*WORK TO COMPLETE*
Tally the lines below containing "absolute" and report only the total.

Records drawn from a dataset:
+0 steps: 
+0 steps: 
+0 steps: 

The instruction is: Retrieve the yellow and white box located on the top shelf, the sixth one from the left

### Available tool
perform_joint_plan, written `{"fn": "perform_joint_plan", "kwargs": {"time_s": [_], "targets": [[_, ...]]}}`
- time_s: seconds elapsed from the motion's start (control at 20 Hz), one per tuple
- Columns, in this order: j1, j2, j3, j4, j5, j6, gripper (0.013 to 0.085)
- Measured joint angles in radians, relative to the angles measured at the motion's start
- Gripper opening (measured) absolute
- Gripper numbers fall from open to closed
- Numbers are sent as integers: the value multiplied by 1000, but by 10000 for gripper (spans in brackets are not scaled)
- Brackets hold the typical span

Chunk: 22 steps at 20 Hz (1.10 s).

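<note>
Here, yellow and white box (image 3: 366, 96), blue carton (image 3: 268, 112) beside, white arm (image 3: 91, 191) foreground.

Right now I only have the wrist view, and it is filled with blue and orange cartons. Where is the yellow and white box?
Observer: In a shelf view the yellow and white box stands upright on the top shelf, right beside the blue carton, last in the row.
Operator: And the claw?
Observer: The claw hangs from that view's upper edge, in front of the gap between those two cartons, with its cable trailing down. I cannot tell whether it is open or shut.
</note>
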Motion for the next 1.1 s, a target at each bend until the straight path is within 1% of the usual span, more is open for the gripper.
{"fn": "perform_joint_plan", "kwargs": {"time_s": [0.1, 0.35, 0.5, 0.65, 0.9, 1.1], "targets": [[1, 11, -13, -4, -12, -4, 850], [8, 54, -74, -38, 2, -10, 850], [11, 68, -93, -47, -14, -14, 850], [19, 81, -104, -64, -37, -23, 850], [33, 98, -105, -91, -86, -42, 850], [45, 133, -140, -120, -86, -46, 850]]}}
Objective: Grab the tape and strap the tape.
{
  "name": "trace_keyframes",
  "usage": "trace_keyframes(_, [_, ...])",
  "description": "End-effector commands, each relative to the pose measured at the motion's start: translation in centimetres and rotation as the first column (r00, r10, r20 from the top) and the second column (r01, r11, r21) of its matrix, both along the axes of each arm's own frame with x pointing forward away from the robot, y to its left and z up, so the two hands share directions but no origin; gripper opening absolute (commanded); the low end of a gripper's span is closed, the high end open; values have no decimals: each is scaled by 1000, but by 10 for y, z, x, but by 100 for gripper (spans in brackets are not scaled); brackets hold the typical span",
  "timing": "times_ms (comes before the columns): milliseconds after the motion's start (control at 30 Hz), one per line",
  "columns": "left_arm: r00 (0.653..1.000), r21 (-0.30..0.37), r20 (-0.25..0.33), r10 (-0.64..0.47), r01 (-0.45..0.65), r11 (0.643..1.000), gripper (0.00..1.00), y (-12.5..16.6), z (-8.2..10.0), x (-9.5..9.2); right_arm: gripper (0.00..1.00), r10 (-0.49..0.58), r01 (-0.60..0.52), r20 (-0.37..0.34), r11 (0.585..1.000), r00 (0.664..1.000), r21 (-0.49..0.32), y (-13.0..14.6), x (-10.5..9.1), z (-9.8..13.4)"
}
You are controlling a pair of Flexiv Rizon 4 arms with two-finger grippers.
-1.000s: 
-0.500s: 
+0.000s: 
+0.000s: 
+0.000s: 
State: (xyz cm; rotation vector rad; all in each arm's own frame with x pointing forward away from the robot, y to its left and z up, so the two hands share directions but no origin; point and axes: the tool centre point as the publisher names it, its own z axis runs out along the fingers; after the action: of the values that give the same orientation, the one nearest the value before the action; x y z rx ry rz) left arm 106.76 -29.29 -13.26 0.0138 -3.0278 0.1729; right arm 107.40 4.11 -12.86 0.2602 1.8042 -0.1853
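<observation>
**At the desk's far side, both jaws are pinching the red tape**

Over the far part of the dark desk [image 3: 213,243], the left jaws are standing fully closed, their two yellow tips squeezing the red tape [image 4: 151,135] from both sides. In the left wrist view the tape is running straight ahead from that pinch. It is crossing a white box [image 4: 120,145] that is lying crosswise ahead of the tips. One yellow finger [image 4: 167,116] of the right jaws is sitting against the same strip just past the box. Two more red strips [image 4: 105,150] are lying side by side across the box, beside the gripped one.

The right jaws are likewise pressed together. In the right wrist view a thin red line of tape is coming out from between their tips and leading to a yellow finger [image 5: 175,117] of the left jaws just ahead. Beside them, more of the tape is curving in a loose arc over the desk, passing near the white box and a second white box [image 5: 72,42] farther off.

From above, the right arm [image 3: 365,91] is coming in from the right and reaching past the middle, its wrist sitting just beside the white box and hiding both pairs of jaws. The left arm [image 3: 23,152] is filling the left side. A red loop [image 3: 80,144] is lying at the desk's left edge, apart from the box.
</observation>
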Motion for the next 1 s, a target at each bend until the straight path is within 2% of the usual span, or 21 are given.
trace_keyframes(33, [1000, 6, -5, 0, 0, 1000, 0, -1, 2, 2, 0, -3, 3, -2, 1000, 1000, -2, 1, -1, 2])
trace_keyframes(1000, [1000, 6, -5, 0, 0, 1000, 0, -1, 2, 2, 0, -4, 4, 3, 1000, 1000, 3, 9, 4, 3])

*ANSWER TO THIS TASK*
2